Export to image support #55

werenall · 2020-04-02T12:01:37Z

First of all - kudos for this library! It proves to be very useful to our project in Magnet.
However we need an export to image functionality that Apache's PDFbox provides. We fought that it would be nice if your library has it as well.

We'd be happy to make a PR with this.

[Re dotemacs#55] This commit also changes slightly the prerequisities for split function Previously it only allowed strings as inputs. IMHO it should also accept files.

dotemacs · 2020-04-02T12:12:32Z

First of all - kudos for this library! It proves to be very useful to our project in Magnet.

Thank you, I'm glad that you're finding it useful.

However we need an export to image functionality that Apache's PDFbox provides.

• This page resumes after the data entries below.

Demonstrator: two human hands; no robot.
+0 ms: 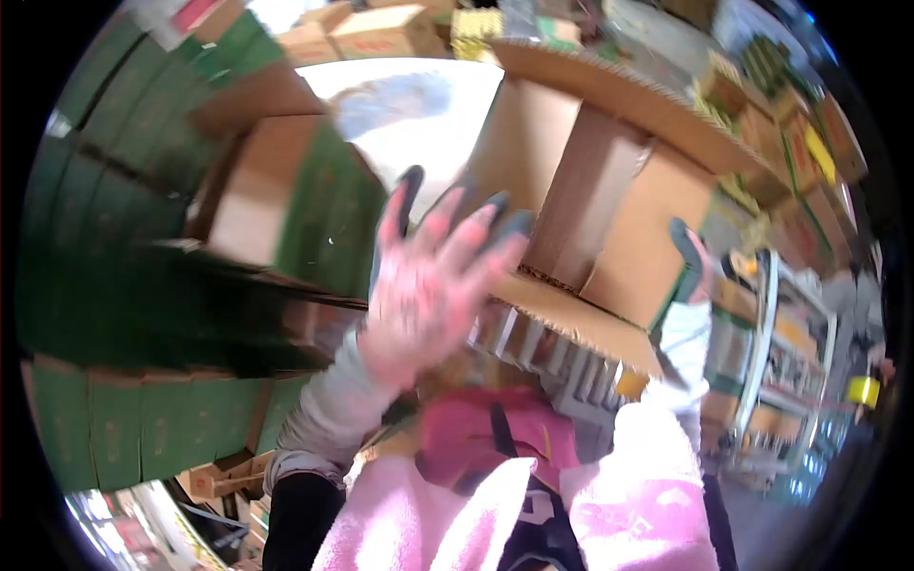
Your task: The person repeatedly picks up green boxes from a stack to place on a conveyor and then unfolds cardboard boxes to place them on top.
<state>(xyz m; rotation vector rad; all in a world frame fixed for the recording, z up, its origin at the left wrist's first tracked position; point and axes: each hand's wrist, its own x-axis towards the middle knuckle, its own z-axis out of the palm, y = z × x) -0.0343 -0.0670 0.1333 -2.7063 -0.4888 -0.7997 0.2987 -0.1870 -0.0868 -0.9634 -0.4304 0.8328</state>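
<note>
An open cardboard box [609, 190] is tilted in front of me, its flaps spread and its brown inside showing. My left hand [428, 285], in a pink glove with dark fingertips, is raised at the box's left side with fingers spread and nothing in it. Against the box's right wall rests my right hand [693, 262], gloved the same way and partly hidden; its fingers appear to grip that wall. Left of my left hand is a blurred open box with a green side [328, 205].
Stacked green boxes [114, 428] fill the left side. A white surface [409, 105] lies behind the open box. Metal shelving [762, 343] stands at the right, with a person [857, 314] beyond it. More cardboard boxes [386, 33] are at the back.
</note>
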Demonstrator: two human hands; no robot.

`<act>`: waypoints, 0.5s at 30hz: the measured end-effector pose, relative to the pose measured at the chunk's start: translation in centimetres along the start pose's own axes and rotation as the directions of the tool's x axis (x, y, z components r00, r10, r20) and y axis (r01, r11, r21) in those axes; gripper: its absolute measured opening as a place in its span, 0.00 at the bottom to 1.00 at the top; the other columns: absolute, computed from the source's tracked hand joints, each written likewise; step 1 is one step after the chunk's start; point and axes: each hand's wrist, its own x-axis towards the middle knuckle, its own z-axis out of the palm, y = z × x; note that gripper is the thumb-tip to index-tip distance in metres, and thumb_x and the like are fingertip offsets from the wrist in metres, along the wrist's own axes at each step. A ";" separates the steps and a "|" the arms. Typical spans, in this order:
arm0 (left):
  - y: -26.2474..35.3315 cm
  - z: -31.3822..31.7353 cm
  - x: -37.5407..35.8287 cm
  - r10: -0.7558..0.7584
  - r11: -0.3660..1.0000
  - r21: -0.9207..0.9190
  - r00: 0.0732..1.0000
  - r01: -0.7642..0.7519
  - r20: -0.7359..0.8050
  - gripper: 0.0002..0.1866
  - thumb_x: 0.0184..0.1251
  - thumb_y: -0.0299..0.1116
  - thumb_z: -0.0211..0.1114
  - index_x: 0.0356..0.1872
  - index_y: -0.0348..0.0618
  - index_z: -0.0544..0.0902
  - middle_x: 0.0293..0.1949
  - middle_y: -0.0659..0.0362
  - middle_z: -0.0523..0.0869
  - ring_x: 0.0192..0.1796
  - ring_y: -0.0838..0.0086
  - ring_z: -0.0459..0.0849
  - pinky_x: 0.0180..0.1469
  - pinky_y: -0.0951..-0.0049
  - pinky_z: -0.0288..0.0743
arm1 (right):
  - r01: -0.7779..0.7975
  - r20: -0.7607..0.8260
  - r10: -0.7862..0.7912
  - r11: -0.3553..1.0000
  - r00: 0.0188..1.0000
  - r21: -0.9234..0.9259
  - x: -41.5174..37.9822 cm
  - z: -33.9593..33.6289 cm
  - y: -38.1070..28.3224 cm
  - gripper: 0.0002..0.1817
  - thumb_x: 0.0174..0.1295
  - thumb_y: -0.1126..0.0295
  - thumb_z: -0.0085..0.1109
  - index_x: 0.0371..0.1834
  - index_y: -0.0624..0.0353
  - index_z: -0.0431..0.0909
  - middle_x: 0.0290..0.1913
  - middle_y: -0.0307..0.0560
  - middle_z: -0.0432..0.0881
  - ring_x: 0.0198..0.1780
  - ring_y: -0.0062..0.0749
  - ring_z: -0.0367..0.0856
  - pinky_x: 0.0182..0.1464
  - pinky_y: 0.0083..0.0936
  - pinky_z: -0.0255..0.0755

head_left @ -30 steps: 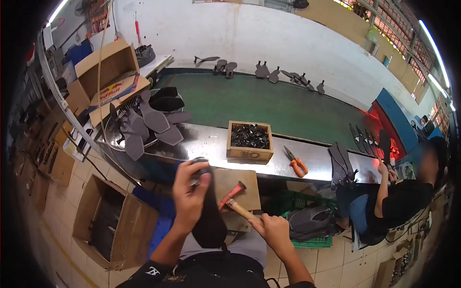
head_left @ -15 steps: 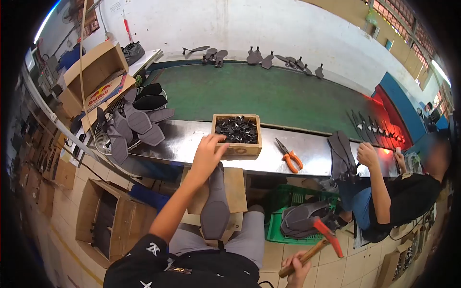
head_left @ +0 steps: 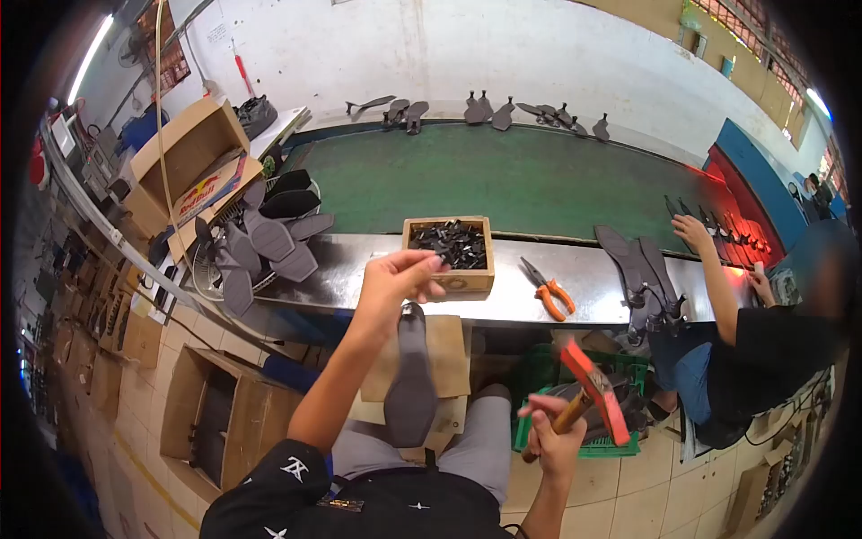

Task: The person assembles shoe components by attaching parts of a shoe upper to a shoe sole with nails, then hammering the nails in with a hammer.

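My left hand (head_left: 400, 283) is raised by the near left corner of a wooden box (head_left: 449, 281), its thumb and fingers pinched on a small dark piece too tiny to make out well. Small black pieces (head_left: 460, 242) fill the box. Below that hand, a grey shoe sole (head_left: 411, 395) lies lengthwise before me, its narrow heel end under my wrist. My right hand (head_left: 555, 440) is wrapped round the wooden handle of a hammer (head_left: 600, 391) with a red head, held up to the right of my lap.
Orange-handled pliers (head_left: 548, 289) lie on the metal bench edge. More soles sit in a wire basket (head_left: 214, 278) at left and beside a co-worker (head_left: 763, 359) at right. Beyond is a green conveyor belt (head_left: 485, 171). A green crate (head_left: 620, 445) and a cardboard box (head_left: 238, 422) stand on the floor.
My left hand has come away from the box's rim with the small piece. My right hand has lifted the hammer. The co-worker's hand has reached toward the belt, leaving soles spread on the bench.
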 end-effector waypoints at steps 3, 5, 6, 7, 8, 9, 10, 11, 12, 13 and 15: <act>1.8 0.8 -6.1 -0.026 0.991 -0.131 0.998 0.032 0.049 0.10 0.69 0.27 0.67 0.46 0.29 0.83 0.40 0.48 0.90 0.27 0.75 0.87 0.21 0.83 0.73 | 0.070 0.120 -0.068 0.997 0.990 -0.013 2.0 4.0 -2.1 0.17 0.66 0.70 0.68 0.54 0.68 0.80 0.39 0.55 0.86 0.16 0.13 0.67 0.17 0.13 0.60; 3.0 0.8 -9.4 0.004 0.986 -0.166 0.991 0.019 0.135 0.10 0.69 0.28 0.69 0.46 0.32 0.85 0.41 0.51 0.90 0.30 0.75 0.88 0.24 0.82 0.74 | 0.080 0.167 -0.087 0.996 0.982 0.044 2.6 6.8 -3.8 0.17 0.65 0.73 0.69 0.55 0.67 0.80 0.40 0.50 0.87 0.20 0.12 0.70 0.20 0.11 0.62; 3.5 0.9 -10.8 0.017 0.983 -0.182 0.989 0.011 0.147 0.09 0.70 0.27 0.67 0.46 0.32 0.84 0.41 0.50 0.90 0.30 0.75 0.88 0.23 0.81 0.74 | 0.096 0.189 -0.104 0.994 0.976 0.051 2.8 8.0 -4.3 0.17 0.64 0.73 0.69 0.55 0.66 0.81 0.41 0.50 0.87 0.20 0.12 0.71 0.20 0.11 0.62; 4.0 0.8 -12.0 0.000 0.973 -0.225 0.985 0.039 0.171 0.09 0.71 0.26 0.67 0.48 0.32 0.84 0.38 0.53 0.89 0.31 0.76 0.88 0.24 0.82 0.74 | 0.110 0.207 -0.120 0.992 0.971 0.059 2.7 9.1 -4.7 0.17 0.64 0.73 0.70 0.55 0.66 0.81 0.41 0.50 0.87 0.21 0.12 0.72 0.20 0.11 0.62; 4.2 0.5 -13.0 -0.011 0.974 -0.220 0.981 0.054 0.192 0.10 0.71 0.26 0.67 0.48 0.32 0.84 0.37 0.55 0.89 0.32 0.77 0.87 0.24 0.82 0.74 | 0.126 0.225 -0.138 0.990 0.965 0.066 2.6 10.0 -5.0 0.18 0.63 0.73 0.70 0.55 0.66 0.81 0.42 0.49 0.86 0.22 0.12 0.73 0.21 0.11 0.63; 4.3 0.2 -13.8 -0.018 0.974 -0.215 0.977 0.065 0.215 0.10 0.71 0.26 0.67 0.49 0.32 0.84 0.35 0.56 0.88 0.32 0.78 0.87 0.25 0.83 0.74 | 0.158 0.251 -0.169 0.985 0.953 0.063 2.5 10.7 -5.2 0.17 0.63 0.74 0.70 0.54 0.66 0.82 0.42 0.49 0.86 0.23 0.12 0.73 0.21 0.11 0.63; 4.4 -0.1 -14.5 0.003 0.985 -0.170 0.977 0.034 0.212 0.10 0.71 0.26 0.67 0.49 0.32 0.84 0.35 0.57 0.88 0.33 0.79 0.87 0.25 0.83 0.74 | 0.188 0.278 -0.197 0.980 0.940 0.060 2.3 11.3 -5.4 0.17 0.63 0.74 0.70 0.54 0.66 0.82 0.42 0.48 0.86 0.23 0.13 0.74 0.22 0.11 0.64; 4.6 -0.3 -15.1 0.026 0.992 -0.123 0.977 0.000 0.210 0.10 0.71 0.26 0.67 0.49 0.32 0.84 0.35 0.58 0.87 0.33 0.79 0.87 0.26 0.83 0.74 | 0.219 0.305 -0.227 0.974 0.925 0.059 2.1 11.9 -5.7 0.17 0.62 0.75 0.70 0.54 0.65 0.82 0.42 0.48 0.85 0.24 0.13 0.75 0.22 0.11 0.64; 4.7 -0.6 -15.5 0.049 0.997 -0.075 0.977 -0.034 0.209 0.11 0.71 0.26 0.67 0.50 0.32 0.83 0.35 0.59 0.87 0.33 0.80 0.87 0.26 0.84 0.74 | 0.213 0.319 -0.222 0.975 0.921 0.063 1.8 12.5 -6.1 0.15 0.61 0.77 0.71 0.51 0.65 0.83 0.43 0.48 0.84 0.27 0.15 0.77 0.25 0.11 0.67; 4.7 -0.9 -15.8 0.077 0.996 -0.056 0.978 -0.067 0.193 0.11 0.71 0.27 0.67 0.50 0.32 0.83 0.35 0.59 0.87 0.33 0.80 0.86 0.27 0.83 0.75 | 0.237 0.326 -0.243 0.970 0.914 0.056 1.5 12.8 -5.9 0.15 0.61 0.78 0.71 0.51 0.65 0.83 0.44 0.48 0.84 0.28 0.15 0.78 0.26 0.11 0.68; 4.8 -1.2 -16.2 0.140 0.990 -0.016 0.977 -0.139 0.163 0.11 0.71 0.27 0.67 0.50 0.32 0.83 0.37 0.58 0.87 0.32 0.80 0.86 0.28 0.83 0.77 | 0.291 0.343 -0.288 0.956 0.894 0.044 1.2 13.3 -5.5 0.15 0.60 0.79 0.71 0.51 0.65 0.83 0.44 0.48 0.83 0.31 0.16 0.79 0.29 0.11 0.69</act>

OK. Is this functionality already present in any of the Java examples here:
https://svn.apache.org/viewvc/pdfbox/trunk/examples/src/main/java/org/apache/pdfbox/examples/

I'm asking because I'm trying to understand what exactly are you trying to do: extract images out of a PDF or ...?

We fought that it would be nice if your library has it as well.
We'd be happy to make a PR with this.

OK, but let me understand what you're trying to do first. Then if you're willing to do the work, then that would be great.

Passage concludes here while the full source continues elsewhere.